## [WHAT IS EXPECTED]
Where the string "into" shows up in a line of the records, copy that line.

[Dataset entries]
==========

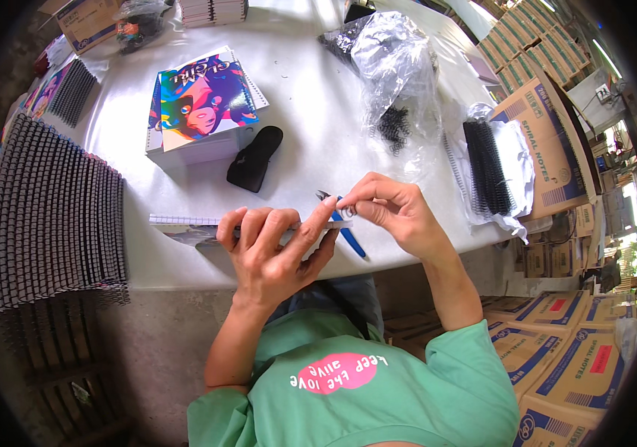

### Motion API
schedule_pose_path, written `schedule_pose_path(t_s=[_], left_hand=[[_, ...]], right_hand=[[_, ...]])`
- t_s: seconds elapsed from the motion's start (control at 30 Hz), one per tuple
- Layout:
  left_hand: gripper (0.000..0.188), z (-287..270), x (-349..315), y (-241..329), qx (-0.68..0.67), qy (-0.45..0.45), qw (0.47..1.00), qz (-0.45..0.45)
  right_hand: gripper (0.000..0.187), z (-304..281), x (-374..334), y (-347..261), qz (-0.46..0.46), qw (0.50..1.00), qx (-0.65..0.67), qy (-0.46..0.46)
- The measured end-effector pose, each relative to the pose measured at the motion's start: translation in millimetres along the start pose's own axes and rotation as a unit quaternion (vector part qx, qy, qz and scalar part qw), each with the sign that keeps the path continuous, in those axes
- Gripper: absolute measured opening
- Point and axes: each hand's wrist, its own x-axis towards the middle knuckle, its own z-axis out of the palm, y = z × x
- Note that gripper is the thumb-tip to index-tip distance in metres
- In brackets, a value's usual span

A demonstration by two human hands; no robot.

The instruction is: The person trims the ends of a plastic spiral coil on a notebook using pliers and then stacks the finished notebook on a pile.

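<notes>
My left hand (266, 249) is closed over a thin notebook or stack of sheets (184, 220), held edge-on near the table's front edge. At the right end of that stack, my right hand (396, 212) pinches a small curl of spiral wire (347, 211) between thumb and fingers. Just below the fingertips lies a pair of pliers (353, 243) with blue handles, its dark jaws partly behind the hands. Beyond the left hand rests a black flat object (255, 160), rounded at one end, beside a pile of colourful-covered notebooks (206, 104).
Tall stacks of spiral-bound notebooks (57, 216) fill the left side. Black coils (488, 167) lie on white wrapping at right, by an open carton (549, 141). A clear plastic bag (400, 67) with coils sits at the back. Closed cartons (572, 365) stand lower right.
</notes>
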Motion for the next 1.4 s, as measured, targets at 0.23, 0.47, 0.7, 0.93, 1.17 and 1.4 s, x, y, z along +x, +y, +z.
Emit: schedule_pose_path(t_s=[0.23, 0.47, 0.7, 0.93, 1.17, 1.4], left_hand=[[0.042, 0, 1, 2, -0.003, 0.007, 1.0, -0.003], [0.057, -12, 8, -1, 0.088, -0.051, 0.993, -0.059], [0.044, -19, -12, -26, 0.064, -0.052, 0.996, 0.028], [0.042, -19, -15, -19, 0.056, -0.03, 0.998, -0.008], [0.036, -23, -10, -25, 0.006, -0.05, 0.998, -0.027], [0.036, -33, -23, -31, -0.014, -0.035, 0.999, 0.012]], right_hand=[[0.015, -7, -4, -8, -0.058, 0.994, -0.084, -0.041], [0.023, -2, -16, -24, -0.112, 0.939, -0.321, -0.051], [0.035, 5, -20, -14, -0.108, 0.926, -0.358, -0.042], [0.029, 27, -19, -23, -0.131, 0.958, -0.238, 0.094], [0.022, -17, 33, -52, 0.218, 0.918, -0.165, -0.289], [0.046, 34, 142, 39, -0.206, 0.773, -0.561, -0.21]])
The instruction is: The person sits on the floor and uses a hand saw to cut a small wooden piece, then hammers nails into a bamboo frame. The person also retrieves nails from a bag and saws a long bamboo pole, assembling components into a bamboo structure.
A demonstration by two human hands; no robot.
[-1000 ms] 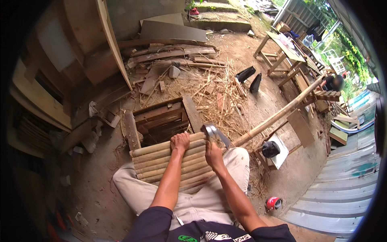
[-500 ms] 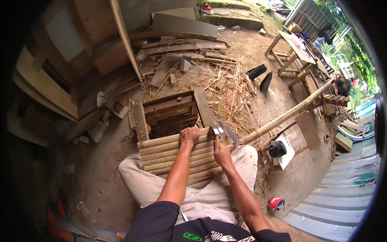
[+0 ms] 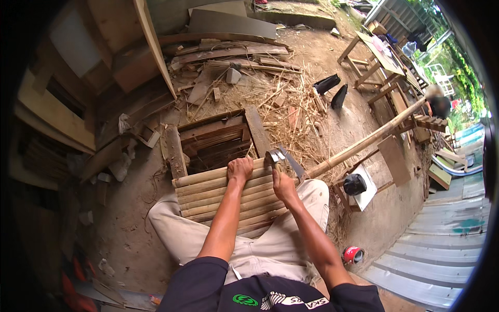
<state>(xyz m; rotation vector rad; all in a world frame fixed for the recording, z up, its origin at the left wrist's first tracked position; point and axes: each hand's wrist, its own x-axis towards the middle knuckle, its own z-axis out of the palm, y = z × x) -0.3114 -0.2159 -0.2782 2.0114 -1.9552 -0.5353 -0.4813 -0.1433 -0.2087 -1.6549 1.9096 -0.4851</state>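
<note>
At the far right corner of a bamboo panel [image 3: 204, 196] laid across a seated person's lap [image 3: 252, 254], the right hand [image 3: 283, 185] grips a hammer [image 3: 271, 157]; the left hand [image 3: 240, 170] rests clenched at the panel's far edge, though exactly what it grips is hard to see. Just beyond that edge gapes an open wooden frame [image 3: 256, 130]. A saw [image 3: 294, 165] and bamboo pole [image 3: 364, 139] crowd the panel's right; ground [image 3: 130, 210] stretches to its left.

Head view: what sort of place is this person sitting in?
Probably a makeshift woodworking yard or workshop: there are scrap boards piled on the ground, a hammer in the right hand, and a panel of bamboo poles under the left hand.
</note>
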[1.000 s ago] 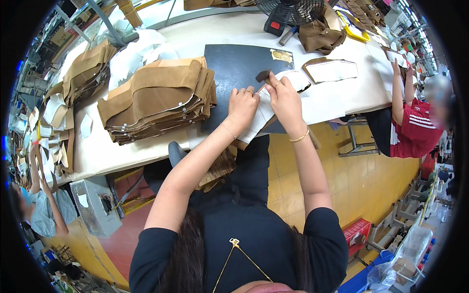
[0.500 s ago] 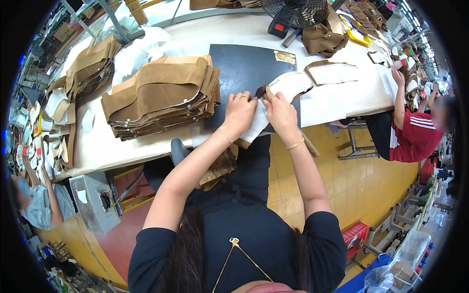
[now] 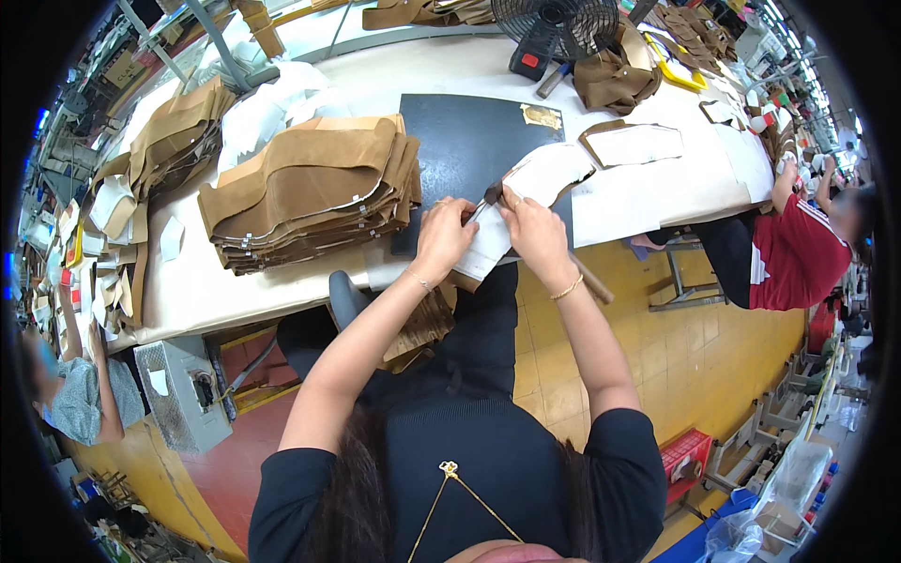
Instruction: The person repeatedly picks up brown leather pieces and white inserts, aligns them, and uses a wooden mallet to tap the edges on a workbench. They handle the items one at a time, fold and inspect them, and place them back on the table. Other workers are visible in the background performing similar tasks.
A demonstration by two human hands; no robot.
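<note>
Pale-covered bench (image 3: 188,293), spanning most of the view's width. Brown stack (image 3: 300,183) of cut pieces left of centre, crowding left edge of black board (image 3: 460,136). Black fan (image 3: 556,23) at far side. White-faced piece (image 3: 489,242) across board's right part, near end at bench's front edge: long, curved, brown at rim, partly masked by both hands. Second piece (image 3: 638,144) flat just right of board, white with brown edge. Left hand (image 3: 446,241): fingers pinching near piece's left edge. Right hand (image 3: 537,230): loosely grasping hammer (image 3: 495,193), dark head beside left fingertips, handle angling out beneath wrist. Small white tags (image 3: 356,198) on stack's edge, unreadable.
</note>
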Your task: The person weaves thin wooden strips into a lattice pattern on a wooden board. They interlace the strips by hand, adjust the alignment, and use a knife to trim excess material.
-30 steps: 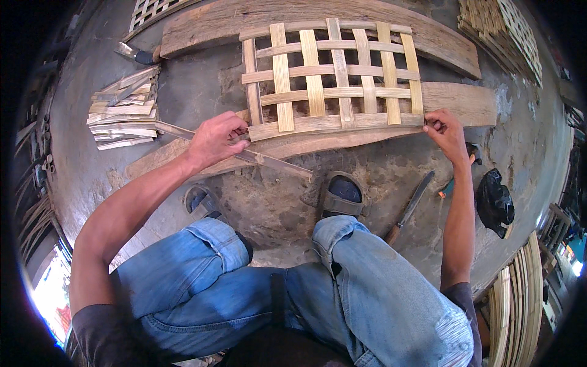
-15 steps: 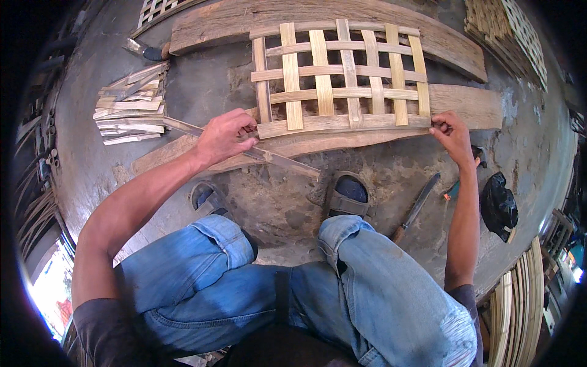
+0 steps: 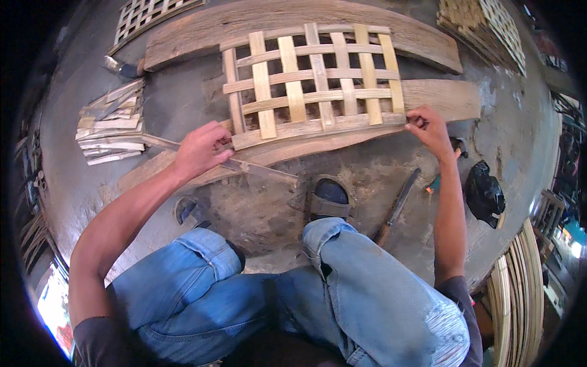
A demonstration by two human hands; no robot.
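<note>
A woven lattice panel of flat pale slats, bamboo or wood, (image 3: 292, 79) lies across wooden planks in front of me. My left hand (image 3: 205, 147) is closed on the left end of its near edge slat (image 3: 293, 131), thumb and fingers pinching. At the right end of that same slat, my right hand (image 3: 430, 130) pinches the corner between thumb and fingers. A thin loose strip (image 3: 263, 171) passes under my left hand and sticks out toward my feet. Several slat ends jut past the panel's edges.
Below the panel lie a near plank (image 3: 440, 98) and a far plank (image 3: 195, 33). A long knife (image 3: 402, 202) and a black plastic bag (image 3: 485, 196) are on the floor at right. Cut strips (image 3: 110, 125) lie left; more lattice panels (image 3: 498, 30) are stacked far right.
The whole view has shifted, so everything sits further left in the picture. Both hands keep their grip on the panel's near corners; the panel stays on the planks.
</note>
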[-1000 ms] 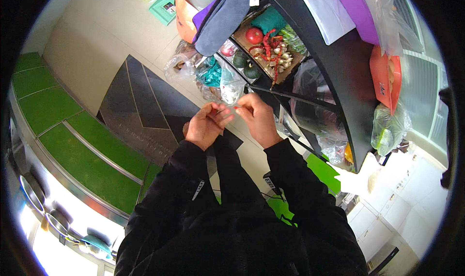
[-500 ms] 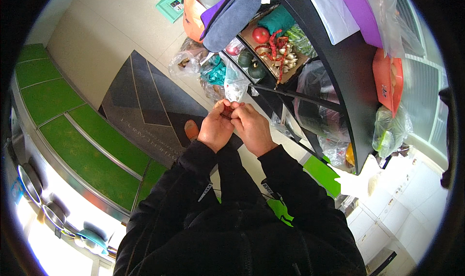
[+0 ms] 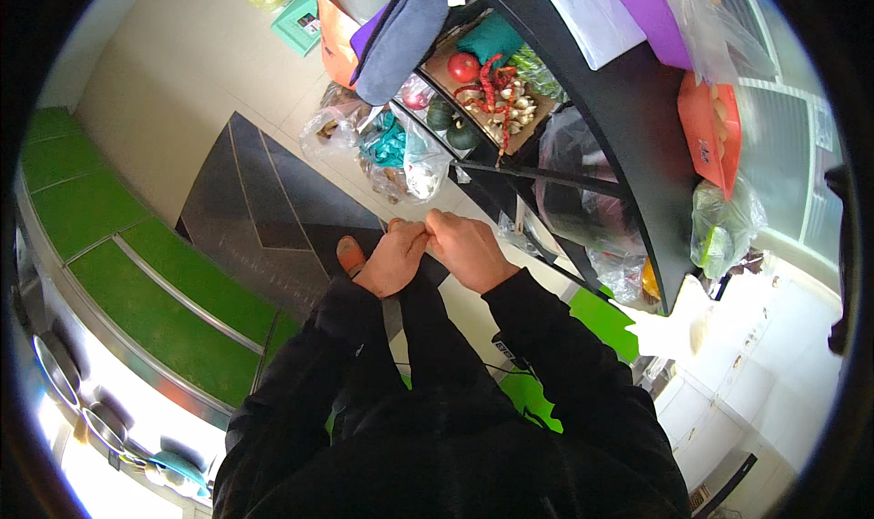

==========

## [COMPLETED EXERCISE]
The instruction is: The person sits on the floor and uses a hand saw to cut a small wooden piece, then hammers nails into a bamboo frame. The person also retrieves nails from a bag and saws a long bamboo pole, assembling components into a bamboo structure.
Your task: The person weaves thin wooden strips into a lattice pattern on a wooden board. They interlace the strips by hand, adjust the alignment, and use a knife to trim excess material.

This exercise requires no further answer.